Historical Notes on The Handmaid's Tale
- This section is described in a headnote as a "partial transcript of the proceedings of the Twelfth Symposium on Gileadean Studies" (Historical Notes.1). The year is 2195. Two people speak.
- The first is Professor Moon, who welcomes everyone to the symposium and says this historical period is important because of the ways in which it shaped their world.
- She makes some administrative announcements about symposium events, alluding to other historic moments that would have taken place after the events in the Handmaid's story.
- She introduces Professor Pieixoto and gives his credentials, then he speaks.
- Professor Pieixoto thanks everyone and says he's going to talk about The Handmaid's Tale, which they have been treating like a manuscript but is actually a series of tape recordings that had been hidden in a footlocker. The tapes were retrieved from a station on the Underground Femaleroad, in what used to be Bangor, Maine.
- The professor alludes to other, similar memoirs, but says this one is particularly valuable.
- He and another professor transcribed the voice on the tapes. The story was haphazard and out of order. They determined that it was not a forgery: the tapes were authentic and had been made at least a hundred and fifty years ago.
- Professor Pieixoto argues that the narrator made these tapes not as the events were happening, but afterward. He says it would help if they knew her identity, but she could have been anyone.
- The house where the tapes were discovered was a dead end. All they could find out about the narrator was that she was in the first group of women made to be Handmaids. He offers a scientific description of how fertile women were allocated to powerful men in the Gileadean society.
- A combination of illness and pollution had led to infertility problems.
- Professor Pieixoto says people in Gilead used Biblical ideas to reinforce and support their new society. He briefly explains why the society was successful.
- Then he discusses the problem of names in the society. None of the Handmaids' names reveal their identities, but potentially their Commanders'. The other names the narrator used were probably pseudonyms.
- The professor did research to try to track down the narrator's Commander. From his powerful status and the use of "Fred," combined with diary readings from someone named Wilfred Limpkin, the professor thinks the man could have been one of two men: Frederick Waterford or B. Frederick Judd.
- Both of the men were extremely powerful and dangerous, devising many of the ceremonies for the society. One of them possibly had connections to the President's assassination.
- The professor then speaks briefly about some of those ceremonies.
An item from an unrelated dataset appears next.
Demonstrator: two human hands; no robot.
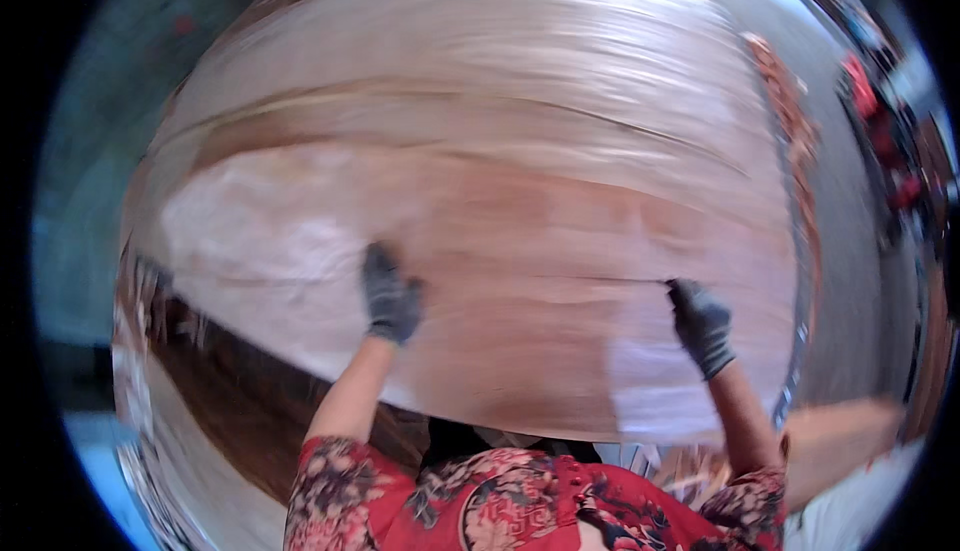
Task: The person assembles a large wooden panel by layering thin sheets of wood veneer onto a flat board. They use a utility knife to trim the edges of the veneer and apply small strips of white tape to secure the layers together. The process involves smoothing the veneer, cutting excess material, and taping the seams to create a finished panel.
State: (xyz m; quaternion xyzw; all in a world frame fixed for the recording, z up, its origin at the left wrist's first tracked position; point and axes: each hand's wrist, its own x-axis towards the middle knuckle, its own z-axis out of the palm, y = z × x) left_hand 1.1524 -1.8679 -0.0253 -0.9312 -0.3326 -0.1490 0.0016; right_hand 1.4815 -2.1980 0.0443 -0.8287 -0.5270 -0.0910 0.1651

He adds details about how women were selected to act as Aunts and what that involved. It was all deliberately calculated to keep larger populations under control.
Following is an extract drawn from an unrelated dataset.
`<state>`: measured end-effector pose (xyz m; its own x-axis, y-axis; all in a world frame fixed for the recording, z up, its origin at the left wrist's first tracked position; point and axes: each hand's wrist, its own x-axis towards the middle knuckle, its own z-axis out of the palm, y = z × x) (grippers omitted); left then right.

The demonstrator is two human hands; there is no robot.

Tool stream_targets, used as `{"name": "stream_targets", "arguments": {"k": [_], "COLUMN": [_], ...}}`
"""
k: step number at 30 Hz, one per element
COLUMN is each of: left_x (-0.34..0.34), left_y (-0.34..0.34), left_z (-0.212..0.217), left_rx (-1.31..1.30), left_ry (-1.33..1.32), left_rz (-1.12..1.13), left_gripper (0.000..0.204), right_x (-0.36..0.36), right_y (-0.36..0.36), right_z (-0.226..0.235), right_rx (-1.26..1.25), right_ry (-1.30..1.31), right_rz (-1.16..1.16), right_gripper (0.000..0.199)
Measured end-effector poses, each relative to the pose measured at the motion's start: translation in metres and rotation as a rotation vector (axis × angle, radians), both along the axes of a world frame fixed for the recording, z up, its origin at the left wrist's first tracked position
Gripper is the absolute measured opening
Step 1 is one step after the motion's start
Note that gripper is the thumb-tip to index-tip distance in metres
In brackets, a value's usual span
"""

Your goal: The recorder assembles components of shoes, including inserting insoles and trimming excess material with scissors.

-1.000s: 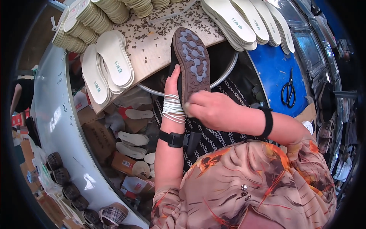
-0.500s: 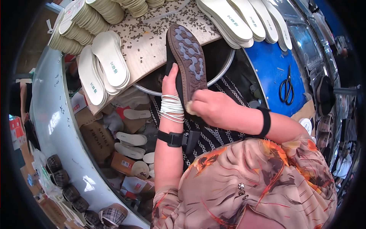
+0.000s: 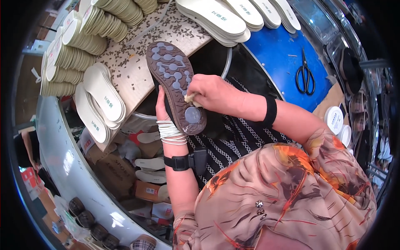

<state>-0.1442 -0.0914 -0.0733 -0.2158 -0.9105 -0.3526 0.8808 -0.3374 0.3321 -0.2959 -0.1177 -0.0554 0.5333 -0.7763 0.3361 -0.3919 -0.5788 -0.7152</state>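
A dark shoe is held sole up over my lap. Its brown outsole carries grey-blue round studs joined by bars, and a grey disc at the heel. My left hand grips the shoe from its left side and underneath; most of its fingers are hidden behind the shoe. White bands circle that wrist. My right hand is closed on a small cream-coloured wad, perhaps cloth or sponge, pressed against the sole near the heel disc.
Stacks of cream insoles line the wooden board, which is strewn with small dark bits. More insoles overhang a blue surface holding black scissors. White round tubs stand at right. Boxes and loose insoles lie below left.
The shoe has tilted leftward, its heel now showing. My right hand has moved up and left, with the wad on the sole above the heel disc. The whole view has shifted.
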Motion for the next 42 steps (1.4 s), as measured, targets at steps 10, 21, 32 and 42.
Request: {"name": "stream_targets", "arguments": {"k": [10,21,32,42], "left_x": [-0.002,0.006,0.000,-0.005], "left_y": [0.004,0.009,0.000,0.002], "left_z": [0.005,-0.005,0.001,0.005], "left_rx": [-0.011,0.092,0.093,0.082], "left_ry": [-0.099,-0.164,-0.119,-0.019], "left_rz": [0.019,0.038,0.042,0.080], "left_gripper": [0.043,0.044,0.042,0.046], "right_x": [-0.008,0.016,-0.014,0.024], "right_y": [0.015,0.024,-0.013,-0.081], "right_z": [0.006,0.019,-0.001,-0.002], "right_rx": [-0.122,-0.225,-0.132,-0.434], "right_ry": [-0.062,-0.009,0.008,0.098], "right_rz": [0.089,0.268,0.220,0.053], "right_gripper": [0.006,0.009,0.010,0.009]}}
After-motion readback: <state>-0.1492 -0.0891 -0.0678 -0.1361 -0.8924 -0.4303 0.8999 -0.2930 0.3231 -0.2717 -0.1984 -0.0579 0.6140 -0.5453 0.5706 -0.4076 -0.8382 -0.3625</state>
- He says neither of these men were married to a woman named Serena Joy, but one of them—Waterford—had a wife who had been on television. Waterford was put on trial for having books and supporting a subversive, which fits the narrator's Commander's situation.
- Professor Pieixoto says "Nick" could have been the subversive, and that he was probably a member of Mayday. He might have also been an Eye and was probably there to spy on the Commander.
- The professor says that's about as far as they can speculate. The narrator didn't get the kind of material that would have helped them more closely analyze the Republic of Gilead, and they don't know what happened to her. Even if she did get out, the trail is cold, and she didn't take her tapes with her. The professor says it's unlikely Luke would still have been alive.
- Professor Pieixoto states that they also can't tell why Nick helped the narrator or what his help meant, whether the narrator was pregnant, and if saving her doomed him.
- The professor ends his talk by saying they should be glad for the little history they've gotten. Then he asks for questions.